Le nectar, plus ou moins sucré, est élaboré par des cellules spéciales, les nectaires, présentes sur les pétioles ou les bractées des fleurs des plantes nectarifères. A la sortie de ces organes végétaux, le nectar contient, selon les espèces végétales et les conditions climatiques de sa sécrétion, entre 40 et 80% d’eau, et de 7 à 60% de sucres : sa composition est donc relativement variable.

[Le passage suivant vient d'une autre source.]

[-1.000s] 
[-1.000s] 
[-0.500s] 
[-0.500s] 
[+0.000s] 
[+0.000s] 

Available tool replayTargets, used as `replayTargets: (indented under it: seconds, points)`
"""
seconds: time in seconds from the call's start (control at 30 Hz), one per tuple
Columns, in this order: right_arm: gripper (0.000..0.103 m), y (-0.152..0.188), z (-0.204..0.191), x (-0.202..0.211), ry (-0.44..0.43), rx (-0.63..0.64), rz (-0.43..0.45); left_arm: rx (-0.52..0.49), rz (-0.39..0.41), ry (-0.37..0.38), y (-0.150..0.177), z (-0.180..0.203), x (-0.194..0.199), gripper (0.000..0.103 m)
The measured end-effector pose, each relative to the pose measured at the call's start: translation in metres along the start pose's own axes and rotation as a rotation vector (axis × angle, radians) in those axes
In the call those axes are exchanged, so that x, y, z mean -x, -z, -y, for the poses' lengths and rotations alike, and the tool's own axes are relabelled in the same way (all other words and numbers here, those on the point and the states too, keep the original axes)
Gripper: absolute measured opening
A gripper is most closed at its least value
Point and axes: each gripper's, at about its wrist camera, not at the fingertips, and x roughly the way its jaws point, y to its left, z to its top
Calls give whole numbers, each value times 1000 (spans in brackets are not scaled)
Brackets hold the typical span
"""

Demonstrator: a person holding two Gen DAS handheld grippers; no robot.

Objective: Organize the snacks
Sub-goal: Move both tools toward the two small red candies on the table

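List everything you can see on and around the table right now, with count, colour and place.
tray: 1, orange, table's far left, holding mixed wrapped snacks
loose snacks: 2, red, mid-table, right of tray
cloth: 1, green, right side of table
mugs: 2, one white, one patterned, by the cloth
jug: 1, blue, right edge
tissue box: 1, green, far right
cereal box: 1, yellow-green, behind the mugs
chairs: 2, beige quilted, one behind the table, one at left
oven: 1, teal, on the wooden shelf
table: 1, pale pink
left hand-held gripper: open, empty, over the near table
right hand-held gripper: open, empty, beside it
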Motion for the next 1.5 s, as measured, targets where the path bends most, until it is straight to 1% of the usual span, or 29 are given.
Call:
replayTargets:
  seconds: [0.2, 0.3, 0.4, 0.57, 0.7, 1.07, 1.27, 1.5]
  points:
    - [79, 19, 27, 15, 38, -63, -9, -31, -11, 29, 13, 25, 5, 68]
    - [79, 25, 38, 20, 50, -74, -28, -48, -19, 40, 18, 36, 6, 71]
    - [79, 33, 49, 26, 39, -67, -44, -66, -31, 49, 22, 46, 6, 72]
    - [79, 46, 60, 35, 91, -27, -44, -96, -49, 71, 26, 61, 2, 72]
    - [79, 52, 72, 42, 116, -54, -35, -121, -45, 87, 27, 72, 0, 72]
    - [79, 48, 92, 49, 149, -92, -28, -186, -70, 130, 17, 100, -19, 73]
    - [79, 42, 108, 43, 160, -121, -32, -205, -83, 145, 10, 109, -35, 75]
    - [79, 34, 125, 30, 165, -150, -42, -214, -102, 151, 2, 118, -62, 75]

Les butineuses vont de fleur en fleur collecter le nectar jusqu’à remplir leur jabot, qui peut en contenir au maximum 40 milligrammes. Elles rentrent ensuite à la ruche et dégorgent leur apport dans les alvéoles proches de l’entrée, ou directement dans le jabot des ouvrières d’intérieur, qui vont s’occuper de son stockage.
Pour emmagasiner environ 1 litre de nectar, les butineuses d’une colonie doivent effectuer de nombreux voyages, entre 20 000 et 100 000 selon les plantes visitées. Rajoutons encore que le facteur « heure de la journée » est important pour la récolte. Si certaines plantes sécrètent du nectar pendant toute la journée, de nombreuses espèces en fournissent surtout le matin et le soir.
Il est important de ne pas confondre les plantes nectarifères, qui sécrètent du nectar, et plantes pollinifères, qui produisent du pollen. Certaines espèces de plantes ne produisent que du nectar (par exemple le lavandin) ; d’autres par contre ne produisent que du pollen (coquelicot). Enfin, de nombreuses espèces végétales sont à la fois nectarifères et pollinifères.